**What is required:** Among the following entries, count the lines that contain "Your" and report only the result.

(Records contained in a dataset)
────────────────────────────────────────
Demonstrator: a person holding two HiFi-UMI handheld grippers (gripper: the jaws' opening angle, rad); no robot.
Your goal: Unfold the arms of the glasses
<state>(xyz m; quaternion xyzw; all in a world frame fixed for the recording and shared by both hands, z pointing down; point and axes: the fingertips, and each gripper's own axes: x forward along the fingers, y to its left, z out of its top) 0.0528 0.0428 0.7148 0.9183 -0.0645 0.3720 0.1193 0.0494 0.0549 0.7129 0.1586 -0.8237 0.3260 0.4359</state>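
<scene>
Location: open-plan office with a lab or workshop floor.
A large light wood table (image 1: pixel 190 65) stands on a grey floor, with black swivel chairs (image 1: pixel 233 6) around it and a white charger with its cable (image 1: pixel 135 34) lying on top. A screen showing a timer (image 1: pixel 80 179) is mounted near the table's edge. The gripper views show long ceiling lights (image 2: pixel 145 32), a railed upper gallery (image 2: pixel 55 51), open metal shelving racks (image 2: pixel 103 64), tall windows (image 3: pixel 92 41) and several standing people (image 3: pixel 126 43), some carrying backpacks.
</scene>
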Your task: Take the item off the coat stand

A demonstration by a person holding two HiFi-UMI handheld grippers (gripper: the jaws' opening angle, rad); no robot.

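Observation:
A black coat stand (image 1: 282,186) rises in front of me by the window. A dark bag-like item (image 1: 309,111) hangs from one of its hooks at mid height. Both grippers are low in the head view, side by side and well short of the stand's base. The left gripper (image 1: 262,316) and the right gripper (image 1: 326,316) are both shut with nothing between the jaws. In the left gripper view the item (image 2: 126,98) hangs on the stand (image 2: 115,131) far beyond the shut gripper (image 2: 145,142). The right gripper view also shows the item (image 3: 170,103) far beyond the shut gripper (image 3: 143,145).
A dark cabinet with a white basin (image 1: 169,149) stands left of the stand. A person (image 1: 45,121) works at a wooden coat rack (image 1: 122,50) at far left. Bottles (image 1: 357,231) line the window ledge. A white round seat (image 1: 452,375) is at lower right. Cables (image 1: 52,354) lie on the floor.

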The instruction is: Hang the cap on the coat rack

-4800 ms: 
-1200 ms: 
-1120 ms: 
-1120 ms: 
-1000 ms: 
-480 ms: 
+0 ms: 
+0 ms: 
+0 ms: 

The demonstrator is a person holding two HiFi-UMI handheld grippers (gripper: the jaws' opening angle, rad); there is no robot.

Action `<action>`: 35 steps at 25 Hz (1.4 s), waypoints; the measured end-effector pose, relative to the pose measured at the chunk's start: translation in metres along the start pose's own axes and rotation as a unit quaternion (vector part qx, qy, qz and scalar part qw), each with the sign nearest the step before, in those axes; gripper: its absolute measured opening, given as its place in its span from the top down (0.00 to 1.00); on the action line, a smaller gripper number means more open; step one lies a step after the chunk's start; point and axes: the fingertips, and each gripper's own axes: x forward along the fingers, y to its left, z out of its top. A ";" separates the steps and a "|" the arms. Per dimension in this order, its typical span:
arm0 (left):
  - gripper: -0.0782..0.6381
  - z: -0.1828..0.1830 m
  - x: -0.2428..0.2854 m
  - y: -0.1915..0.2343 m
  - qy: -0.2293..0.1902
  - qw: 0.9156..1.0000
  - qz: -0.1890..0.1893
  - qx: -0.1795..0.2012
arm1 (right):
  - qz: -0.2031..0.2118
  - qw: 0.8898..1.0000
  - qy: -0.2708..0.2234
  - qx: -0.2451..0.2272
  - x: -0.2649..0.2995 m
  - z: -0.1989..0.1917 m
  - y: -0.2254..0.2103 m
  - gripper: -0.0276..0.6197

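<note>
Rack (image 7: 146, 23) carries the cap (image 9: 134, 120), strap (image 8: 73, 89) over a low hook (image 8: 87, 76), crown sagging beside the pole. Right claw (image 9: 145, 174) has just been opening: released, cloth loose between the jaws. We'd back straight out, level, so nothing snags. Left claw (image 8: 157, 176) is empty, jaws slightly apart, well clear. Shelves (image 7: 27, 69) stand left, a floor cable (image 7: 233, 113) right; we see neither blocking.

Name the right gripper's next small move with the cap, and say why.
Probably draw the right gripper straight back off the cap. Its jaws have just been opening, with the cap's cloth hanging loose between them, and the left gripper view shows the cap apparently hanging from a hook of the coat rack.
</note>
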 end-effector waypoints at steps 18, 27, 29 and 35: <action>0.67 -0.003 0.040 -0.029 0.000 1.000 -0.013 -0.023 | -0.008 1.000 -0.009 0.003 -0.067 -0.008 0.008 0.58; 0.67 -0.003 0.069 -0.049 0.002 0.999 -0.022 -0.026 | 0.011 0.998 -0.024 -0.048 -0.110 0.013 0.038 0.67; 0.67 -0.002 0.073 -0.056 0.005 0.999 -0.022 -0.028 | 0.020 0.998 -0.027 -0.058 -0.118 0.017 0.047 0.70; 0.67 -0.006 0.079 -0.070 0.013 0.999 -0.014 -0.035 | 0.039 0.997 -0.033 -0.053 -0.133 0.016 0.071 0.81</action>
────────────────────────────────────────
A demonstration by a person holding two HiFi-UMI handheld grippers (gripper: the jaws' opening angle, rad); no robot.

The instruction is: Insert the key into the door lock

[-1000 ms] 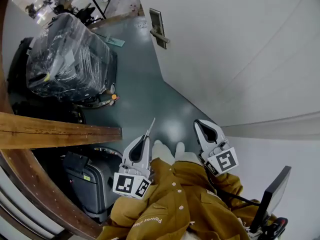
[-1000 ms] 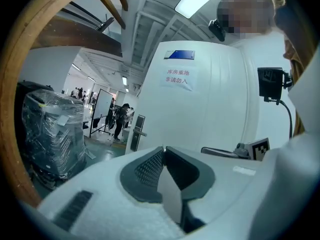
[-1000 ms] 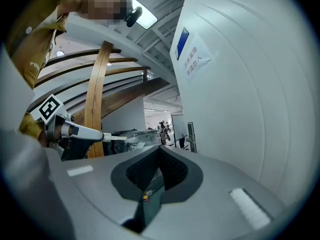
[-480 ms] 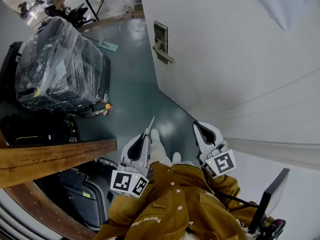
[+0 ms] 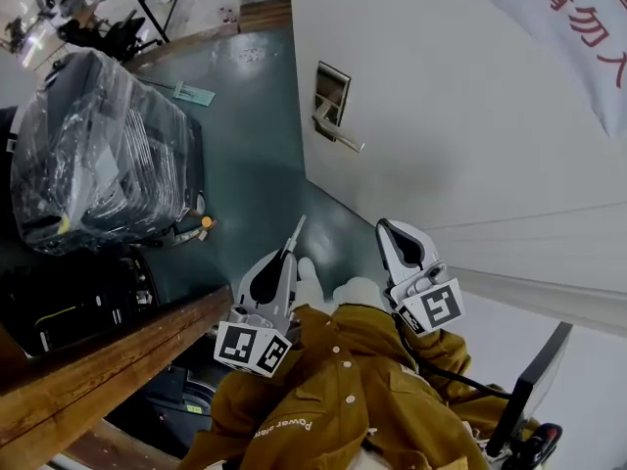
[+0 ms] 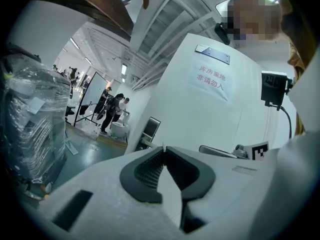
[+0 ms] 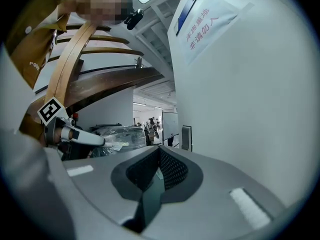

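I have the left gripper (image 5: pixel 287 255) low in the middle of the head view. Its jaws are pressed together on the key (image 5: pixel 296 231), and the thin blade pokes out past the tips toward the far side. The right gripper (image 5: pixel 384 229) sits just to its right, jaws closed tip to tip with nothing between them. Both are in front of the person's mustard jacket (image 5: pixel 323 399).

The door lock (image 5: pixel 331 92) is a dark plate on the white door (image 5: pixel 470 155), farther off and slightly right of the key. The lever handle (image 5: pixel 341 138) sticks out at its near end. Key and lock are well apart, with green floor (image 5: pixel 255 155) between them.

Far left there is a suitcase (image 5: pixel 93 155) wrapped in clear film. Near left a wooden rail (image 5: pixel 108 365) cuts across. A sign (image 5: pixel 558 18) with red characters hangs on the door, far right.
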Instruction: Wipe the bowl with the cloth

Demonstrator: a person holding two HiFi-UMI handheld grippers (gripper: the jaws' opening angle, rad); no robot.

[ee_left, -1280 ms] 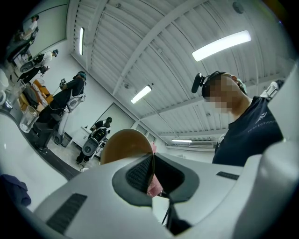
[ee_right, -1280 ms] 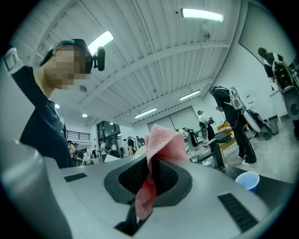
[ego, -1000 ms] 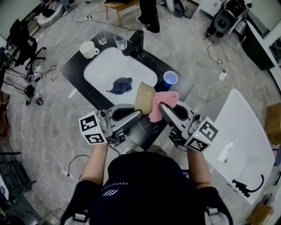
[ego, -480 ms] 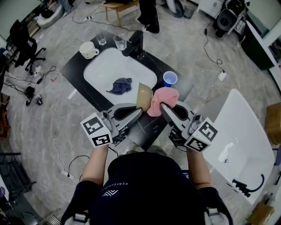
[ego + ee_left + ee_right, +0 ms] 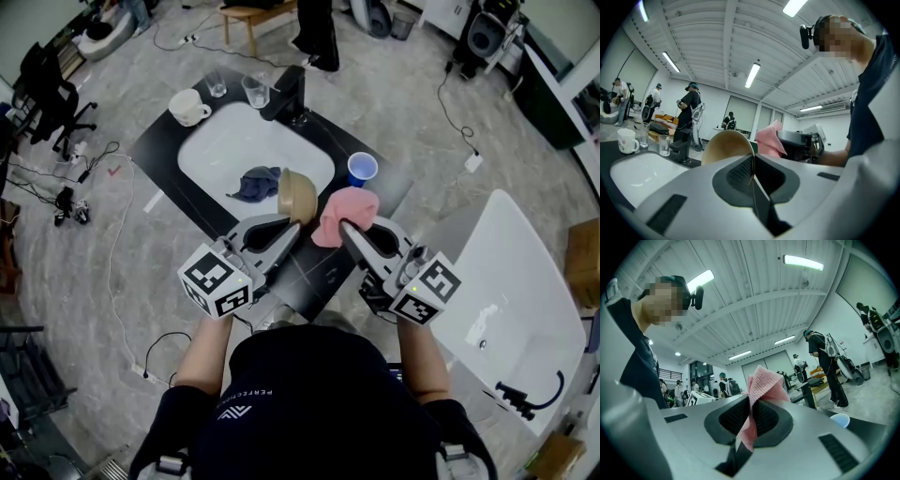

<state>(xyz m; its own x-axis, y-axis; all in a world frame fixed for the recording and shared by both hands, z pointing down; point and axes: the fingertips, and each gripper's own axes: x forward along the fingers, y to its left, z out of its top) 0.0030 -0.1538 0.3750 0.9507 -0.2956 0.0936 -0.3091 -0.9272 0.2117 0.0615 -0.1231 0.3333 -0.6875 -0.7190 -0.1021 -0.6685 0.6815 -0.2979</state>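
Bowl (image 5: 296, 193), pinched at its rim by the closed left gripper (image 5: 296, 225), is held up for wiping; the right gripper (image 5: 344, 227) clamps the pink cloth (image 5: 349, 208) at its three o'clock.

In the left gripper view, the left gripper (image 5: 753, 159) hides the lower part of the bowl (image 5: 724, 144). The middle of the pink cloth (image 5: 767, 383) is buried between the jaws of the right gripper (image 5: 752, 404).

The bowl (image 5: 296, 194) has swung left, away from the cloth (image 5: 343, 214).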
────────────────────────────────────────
**Result of this exercise:** 2